Visitors to the exhibition were invited to add their own reflections, whether they were alive in the 1930s or not.
Ten percent of these 2272 contributions were analysed by students in the School of Independent Studies at the University of Lancaster and they all formed a widely distributed boxed archive. ISBN 1 900000 0 01 6
"As the archive recordings play you pick your way among cuttings, the photographs and personal responses, all of them mounted in transparent plastic. These are hung between the white pillars at the back of the Festival Hall Foyer and laid out in rectangular lines so that you can always see not only the section you are in but through to the rest of the show. The effect I found oddly mysterious, I was never sure where to go next. It's a kind see-through maze, if you can imagine such a thing!"
Paul Allen, presenter Kaleidoscope, BBC Radio 4
"The exhibition developed the idea of how we absorb information.
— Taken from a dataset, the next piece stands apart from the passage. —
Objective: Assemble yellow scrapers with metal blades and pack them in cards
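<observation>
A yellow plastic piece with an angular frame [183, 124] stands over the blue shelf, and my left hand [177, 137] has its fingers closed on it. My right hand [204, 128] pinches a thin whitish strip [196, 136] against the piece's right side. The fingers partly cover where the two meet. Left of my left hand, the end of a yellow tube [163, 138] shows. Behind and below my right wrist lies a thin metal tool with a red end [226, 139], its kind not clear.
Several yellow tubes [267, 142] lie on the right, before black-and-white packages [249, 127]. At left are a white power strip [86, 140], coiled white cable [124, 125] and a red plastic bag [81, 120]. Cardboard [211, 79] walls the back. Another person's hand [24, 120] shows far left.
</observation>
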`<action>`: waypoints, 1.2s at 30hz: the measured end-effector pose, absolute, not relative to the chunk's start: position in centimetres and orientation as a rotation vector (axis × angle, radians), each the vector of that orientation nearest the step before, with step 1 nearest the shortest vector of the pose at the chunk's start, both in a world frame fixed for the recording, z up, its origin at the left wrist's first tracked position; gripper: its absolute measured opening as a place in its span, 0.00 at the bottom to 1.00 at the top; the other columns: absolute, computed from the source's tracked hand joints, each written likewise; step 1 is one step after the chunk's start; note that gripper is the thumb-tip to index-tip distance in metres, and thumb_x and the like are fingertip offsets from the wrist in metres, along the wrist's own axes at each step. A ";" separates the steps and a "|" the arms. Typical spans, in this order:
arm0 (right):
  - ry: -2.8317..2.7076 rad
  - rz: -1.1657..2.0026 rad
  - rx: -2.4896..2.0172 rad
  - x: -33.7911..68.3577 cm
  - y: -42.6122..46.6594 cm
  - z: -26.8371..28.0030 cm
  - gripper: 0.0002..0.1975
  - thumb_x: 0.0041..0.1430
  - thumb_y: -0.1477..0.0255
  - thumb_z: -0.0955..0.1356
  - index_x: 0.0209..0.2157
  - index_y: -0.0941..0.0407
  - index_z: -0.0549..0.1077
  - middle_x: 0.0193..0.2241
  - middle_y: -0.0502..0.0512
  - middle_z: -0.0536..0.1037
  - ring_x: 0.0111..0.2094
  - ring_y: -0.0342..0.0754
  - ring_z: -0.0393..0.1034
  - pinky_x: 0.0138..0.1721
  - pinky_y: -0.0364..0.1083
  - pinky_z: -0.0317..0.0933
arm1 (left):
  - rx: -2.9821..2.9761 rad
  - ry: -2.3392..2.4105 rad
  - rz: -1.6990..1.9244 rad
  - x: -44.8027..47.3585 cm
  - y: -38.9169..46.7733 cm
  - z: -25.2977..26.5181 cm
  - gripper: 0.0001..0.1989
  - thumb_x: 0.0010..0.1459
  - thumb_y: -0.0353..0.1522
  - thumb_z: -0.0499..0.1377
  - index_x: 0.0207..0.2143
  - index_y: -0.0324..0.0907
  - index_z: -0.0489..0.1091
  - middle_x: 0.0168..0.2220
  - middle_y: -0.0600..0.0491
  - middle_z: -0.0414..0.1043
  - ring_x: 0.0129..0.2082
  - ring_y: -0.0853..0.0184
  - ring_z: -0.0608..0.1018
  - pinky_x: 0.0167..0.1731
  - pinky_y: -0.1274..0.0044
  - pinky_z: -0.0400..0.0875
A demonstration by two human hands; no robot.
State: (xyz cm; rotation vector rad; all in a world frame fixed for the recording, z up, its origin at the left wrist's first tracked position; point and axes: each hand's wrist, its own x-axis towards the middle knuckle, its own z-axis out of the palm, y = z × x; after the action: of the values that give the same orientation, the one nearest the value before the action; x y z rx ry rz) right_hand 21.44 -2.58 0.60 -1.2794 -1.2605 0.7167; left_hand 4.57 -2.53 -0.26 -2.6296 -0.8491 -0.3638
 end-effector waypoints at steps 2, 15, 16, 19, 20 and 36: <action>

It questioned how impressions and images of the past are created from information we receive from different sources, from 'official' sources such as newspaper photographs and archive radio recordings or from 'personal' sources such as the family album and the recollections of older friends and relatives. Tea chose to examine information on the themes of Home, Work and Leisure as areas where the public and the private interweave."
Emma Anderson, Head of Foyer Visual Arts, The South Bank Centre.
Photos Paul Grundy
"The part of the exhibition which is to do with showing you images of the 1930s is really only an incitement for people to write down their own impressions and hang them up... It is curious that the nation as represented in this exhibition seems split pretty much 50:50 between those who think it was some kind of Golden Age and those who think it was the most terrible time in the entire century.... It was often said of the documents which were produced for Mass Observation surveys that they had the quality of poetry or sometimes of surrealist works of art. One of the invigorating things about this exhibition is that it is absolutely true today. I think that on the evidence of this exhibition the British popular imagination is as lively and as strange and as bizarre as it ever was in the 1930s".